Christine had considered confiscating the suicide pills from the scientists, but she decided not to. If the Romulans did breach the doors, they’d want the scientists. Barnaby had probably been feeding them all of the confidential research they’d done while stationed here, but the scientists would be useful. Perhaps suicide was a better option than torture.

Torture made Christine think of the chip inside her. How dare they not tell her about that? How dare they decide when she should live and when she should die? As soon as they got out of here, she vowed, she was getting that chip out of her and if Admiral Marcus himself got angry with her she’d take that chip and shove it so far up his ass...

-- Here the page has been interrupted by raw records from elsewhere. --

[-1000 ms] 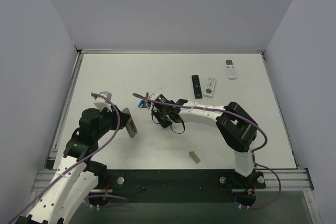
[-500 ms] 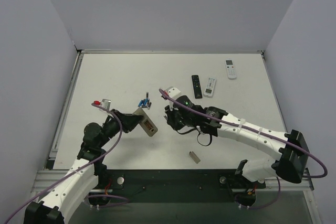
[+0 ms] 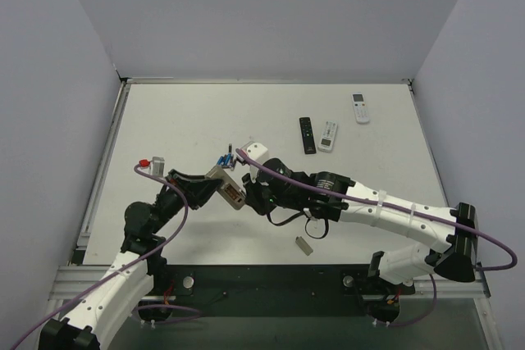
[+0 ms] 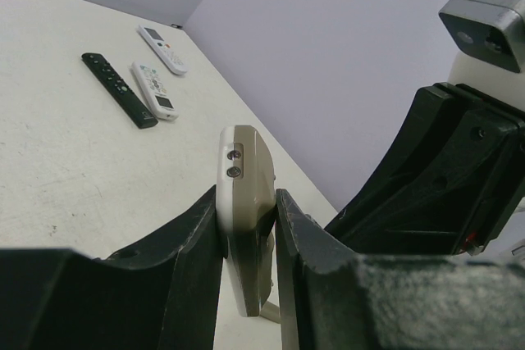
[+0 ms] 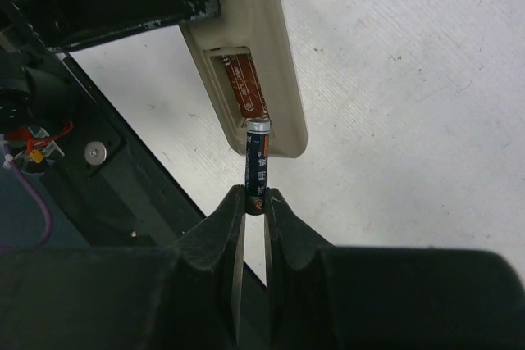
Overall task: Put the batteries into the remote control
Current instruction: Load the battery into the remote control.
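Note:
The remote control (image 4: 244,202) is held up off the table with my left gripper (image 4: 246,231) shut on its edges; from above the remote (image 3: 230,188) sits tilted at that gripper (image 3: 213,185). Its grey-tan back (image 5: 261,55) faces the right wrist camera, with the open battery recess (image 5: 244,88) showing an orange-brown lining. My right gripper (image 5: 256,202) is shut on the tail of a dark blue battery (image 5: 257,157), whose silver tip touches the recess's near end. More batteries (image 3: 225,160) lie loose on the table just beyond the remote.
A slim black remote (image 3: 307,134) and a white remote (image 3: 328,135) lie side by side at the back right, another white remote (image 3: 360,107) beyond them. A small grey-tan cover piece (image 3: 304,245) lies near the front edge. The right arm (image 3: 385,211) stretches across the front.
My left gripper has carried the remote rightward and toward the middle. The right arm has swung round and brought its battery up against the end of the remote's recess.

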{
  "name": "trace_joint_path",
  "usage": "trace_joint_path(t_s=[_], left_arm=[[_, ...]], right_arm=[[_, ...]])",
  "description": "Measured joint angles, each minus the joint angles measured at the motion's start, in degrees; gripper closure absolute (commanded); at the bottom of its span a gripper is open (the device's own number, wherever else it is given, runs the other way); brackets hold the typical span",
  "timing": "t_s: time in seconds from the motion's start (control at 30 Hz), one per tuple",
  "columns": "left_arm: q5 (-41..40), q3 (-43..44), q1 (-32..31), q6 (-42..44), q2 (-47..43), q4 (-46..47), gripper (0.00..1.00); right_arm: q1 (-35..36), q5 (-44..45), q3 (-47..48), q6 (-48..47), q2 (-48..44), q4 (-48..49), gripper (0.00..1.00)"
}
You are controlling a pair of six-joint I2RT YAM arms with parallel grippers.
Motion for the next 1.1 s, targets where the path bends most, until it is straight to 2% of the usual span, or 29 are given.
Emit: trace_joint_path(t_s=[0.5,1.1], left_arm=[[0.4,-2.0,-1.2,-2.6,-0.1,4.8,1.00],[-0.7,-3.4,-2.4,-7.1,1.9,11.2,1.00]], right_arm=[[2.1,-0.1,8.0,0.5,7.7,-4.4,1.00],[3.3,1.1,11.7,0.5,10.6,-8.0,1.00]])
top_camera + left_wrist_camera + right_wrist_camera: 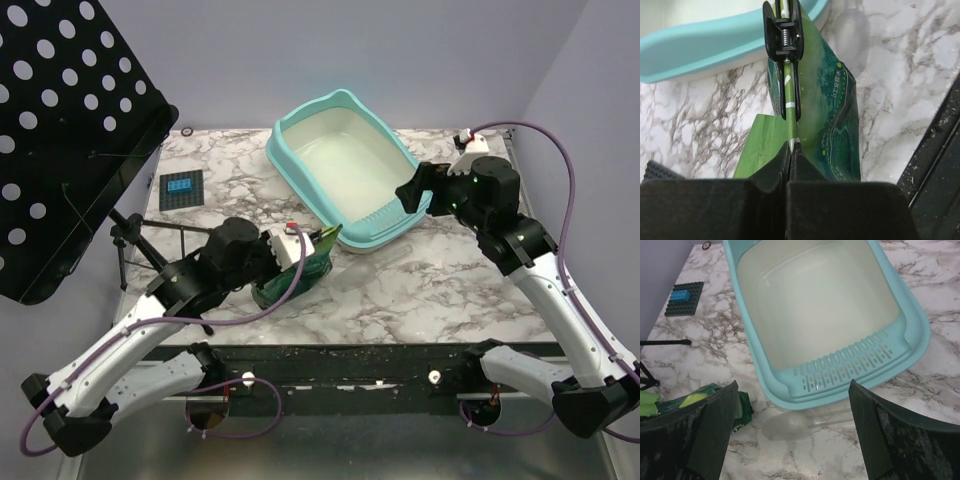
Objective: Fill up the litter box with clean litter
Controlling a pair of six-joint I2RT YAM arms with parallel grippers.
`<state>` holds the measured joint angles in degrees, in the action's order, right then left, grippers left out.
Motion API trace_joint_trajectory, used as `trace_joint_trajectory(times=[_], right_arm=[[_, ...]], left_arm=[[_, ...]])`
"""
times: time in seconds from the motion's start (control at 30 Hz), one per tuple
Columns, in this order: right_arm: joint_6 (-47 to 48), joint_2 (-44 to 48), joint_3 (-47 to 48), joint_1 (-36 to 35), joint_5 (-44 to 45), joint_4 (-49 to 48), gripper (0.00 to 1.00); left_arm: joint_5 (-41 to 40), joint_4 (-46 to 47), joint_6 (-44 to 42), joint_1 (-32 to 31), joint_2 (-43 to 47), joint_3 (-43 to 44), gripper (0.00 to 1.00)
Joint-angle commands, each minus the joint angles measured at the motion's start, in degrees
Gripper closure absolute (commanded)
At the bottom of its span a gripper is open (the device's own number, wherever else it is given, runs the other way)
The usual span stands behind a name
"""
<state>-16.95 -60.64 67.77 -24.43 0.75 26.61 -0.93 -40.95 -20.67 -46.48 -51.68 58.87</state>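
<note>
Left gripper: jaws pressed together on the folded top seam of the green bag, just below the black binder clip that pinches the same seam.
Bag: stands on the marble table, top edge running away from the fingers towards the box; the clip is on, so the mouth looks sealed.
Litter box: ahead and to the right of the left gripper, its near corner just beside the bag. Whether the two touch, cannot tell.
Box axis: long way runs diagonally, with the slotted lip at the near end, towards the right arm.
Box inside: bare cream floor.
Clean litter: none visible anywhere; presumably inside the bag.
Right gripper: jaws wide apart, holding nothing, hovering above the slotted lip.
Clear scoop: lies on the table just outside the slotted end, below the right gripper.
Nearer arm: left has the bag; right is closer to box and scoop.
Judgement: the clip likely has to come off before any pour, and the bag's mouth must travel right and forward over the rim.
</note>
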Motion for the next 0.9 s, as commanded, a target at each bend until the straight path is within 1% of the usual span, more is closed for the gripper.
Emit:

A light noise made her turn her head. They’d suffered their way through several waves of Romulans trying to make it down the corridor, but this didn’t sound like heavy boots or muffled explosions or screams of pain. It sounded like a transporter beam.

She was covering the location of the sound with her weapon, as were the others in the room, when the beam coalesced into an object.

“It’s a communicator,” the man closest to the object said.

The communicator was open, and Christine heard a familiar voice through the comm. line.

“Ensign Chapel? This is Captain James Kirk of the Enterprise. Do you read me, Ensign?”

“Oh thank God,” Christine breathed, grabbing the communicator.

“This is Chapel, reading you loud and clear, Captain,” she said. “Nine adults, two children, one infant require immediate extraction. Do not use the corridor, there are mines...”

“I can see that,” Kirk said, amusement in his voice. “We’ll beam you straight to Sickbay. Kirk out.”

“We’re going to be okay,” she told the group, tears forming in her eyes. Some of them were already crying, the others were hugging. The children were confused and the baby was screaming indignantly, but the scientists weren’t part of the group. She turned to find them, only to see them ripping their packets open and swallowing the contents.

“No!” she screamed, but the scientists had started frothing at the mouth, and were making awful retching noises as they clawed at their throats.

The transporter beams hit just as she moved towards them, and she was trapped as she felt the familiar tingle of the transporter start throughout her body.

She appeared in a crowded and busy Sickbay.

“I need a doctor!” she shouted, dropping next to the nearest scientist. “Three adults, two male, one female, all ingested unknown toxin thirty seconds ago. Toxin is lethal.”

She was buffeted out of the way by medical staff who wrestled the limp scientists onto guerneys and away into screened off rooms.

Between the injured officers who had beamed up earlier, the new casualties and the surgery that was taking place on the shot officer, Sickbay was running out of nurses to help the new arrivals.

“Everybody sit down,” Chapel commanded. “You need to be checked over, but let’s get some water in you first. You must all be dehydrated, especially the baby.”

They all sat obediently while she replicated bottles of water with electrolytes in them. They drank the water as they were reunited with their families, who had been beamed up earlier.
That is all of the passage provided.